Keywords: Angiography, Benign Prostatic Hyperplasia, Embolization, Lower Urinary Tract Symptoms, Prostatic Artery Embolization, Therapeutic
INTRODUCTION
Prostatic arterial embolization (PAE) has been recently proposed as a safe and effective treatment for lower urinary tract symptoms (LUTS) due to benign prostatic hyperplasia (BPH).[1,2,3] However, the rate of clinical failure after PAE was relatively high. As many as 25% of patients show no improvement significantly in symptoms and peak flow rate. In addition, the average of reduction rate in the prostate volume (PV) after PAE was only 20%.[4]
One component of PAE where the best practice remains to be defined is the choice of embolic agent size. Theoretically, a deeper penetration of the smaller polyvinyl alcohol (PVA) particles into the prostate would lead to greater gland ischemia and PV reduction and hence a greater clinical improvement.[5] In the present study, we report the results of PAE with combined PVA particles 50 μm and 100 μm in size as a primary treatment in 24 patients with severe LUTS due to large BPH (>80 cm3) after failure of medical treatment; all patients were unsuitable for surgery. To the best of our knowledge, this is the first report to describe using the 50-μm particles for PAE.
METHODS
This study was approved by the Ethics Committee of Chinese People's Liberation Army General Hospital, and informed consent was obtained from all patients. All procedures performed in the studies involving human participants were in accordance with the ethical standards of the institutional and with Declaration of Helsinki and its later amendments or comparable ethical standards.
Patients
From July 2012 to June 2014, a total of 24 patients (age range, 65–85 years; mean 74.5 years) diagnosed with severe LUTS due to large BPH (>80 cm3) that was refractory to medical treatment for at least 6-month underwent PAE. Inclusion criteria of PAE were symptomatic LUTS due to BPH, International Prostate Symptom Score (IPSS) ≥12, prostatic specific antigen (PSA) <4 ng/ml, or PSA level between 4 and 10 ng/ml but negative prostate biopsy, PV ≥80 cm3, peak urinary flow (Qmax) <15 ml/s. Exclusion criteria were malignancy, neurogenic bladder dysfunction and/or sphincter decompensation, unregulated coagulation disorders, large bladder diverticula (>5 cm), large bladder stones (>2 cm), chronic renal failure (serum creatinine >1.2 mg/dl), active urinary tract infection, previous surgical treatment for LUTS or BPH, current diagnosis of bladder stones, patients with catheter, or with an episode of acute retention of urine in the last 4 weeks.[6,7,8]

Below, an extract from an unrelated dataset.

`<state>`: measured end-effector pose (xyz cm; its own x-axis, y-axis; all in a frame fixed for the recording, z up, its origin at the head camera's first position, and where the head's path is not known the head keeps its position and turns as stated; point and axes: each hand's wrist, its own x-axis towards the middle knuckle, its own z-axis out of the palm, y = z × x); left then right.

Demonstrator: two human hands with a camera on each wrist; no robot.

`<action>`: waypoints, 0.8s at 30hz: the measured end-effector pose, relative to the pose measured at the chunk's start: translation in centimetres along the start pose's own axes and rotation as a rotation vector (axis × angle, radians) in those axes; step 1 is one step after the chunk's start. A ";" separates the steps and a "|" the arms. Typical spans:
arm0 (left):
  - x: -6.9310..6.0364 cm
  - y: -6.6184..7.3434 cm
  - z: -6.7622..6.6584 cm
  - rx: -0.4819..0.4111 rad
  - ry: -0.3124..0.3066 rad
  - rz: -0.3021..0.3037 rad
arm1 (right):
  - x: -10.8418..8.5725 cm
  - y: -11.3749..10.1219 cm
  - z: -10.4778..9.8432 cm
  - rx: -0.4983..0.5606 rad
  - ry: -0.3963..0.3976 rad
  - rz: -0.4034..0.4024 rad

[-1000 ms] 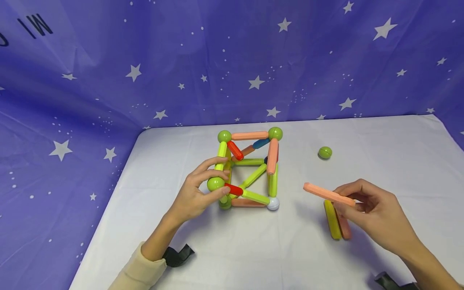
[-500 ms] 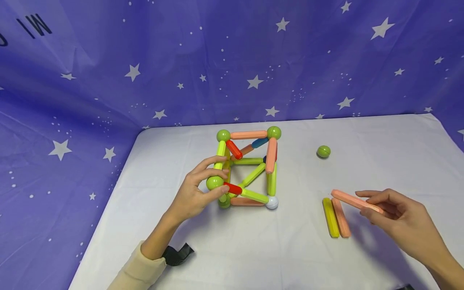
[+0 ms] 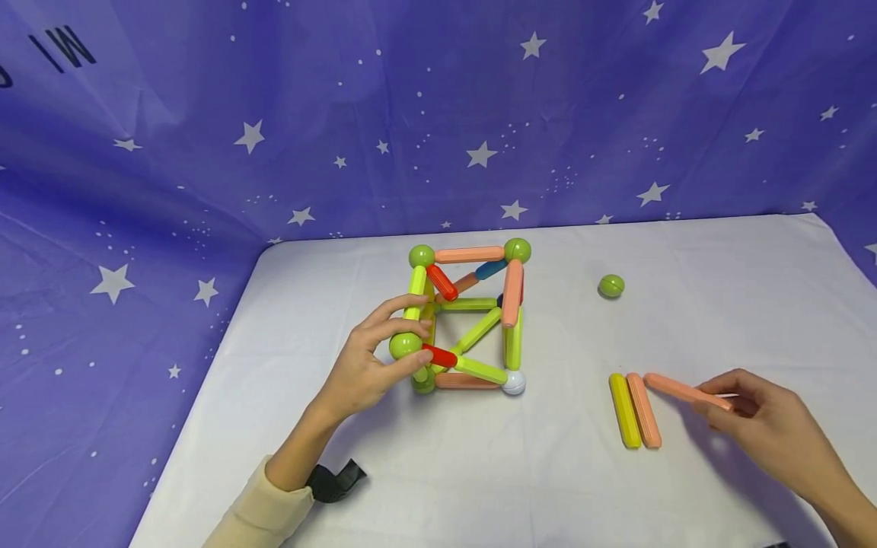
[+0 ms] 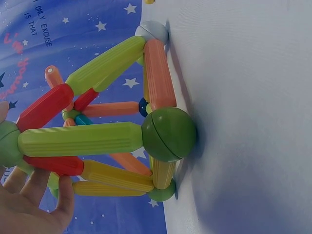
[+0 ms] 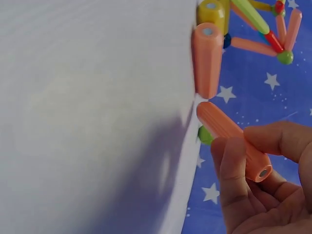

Efficacy variables of IPSS, quality of life (QoL)-related symptoms, International Index of Erectile Function (IIEF), uroflowmetry (peak urinary flow, Qmax; postvoid residual [PVR] volume), PSA and PV were assessed before PAE and at 1, 3, 6, and every 6-month after the procedure. The PV was measured by magnetic resonance imaging (MRI). The MRI protocol for all examinations was the same, including axial and sagittal T2-weighted and noncontrast-enhanced and contrast-enhanced T1-weighted pulse sequences.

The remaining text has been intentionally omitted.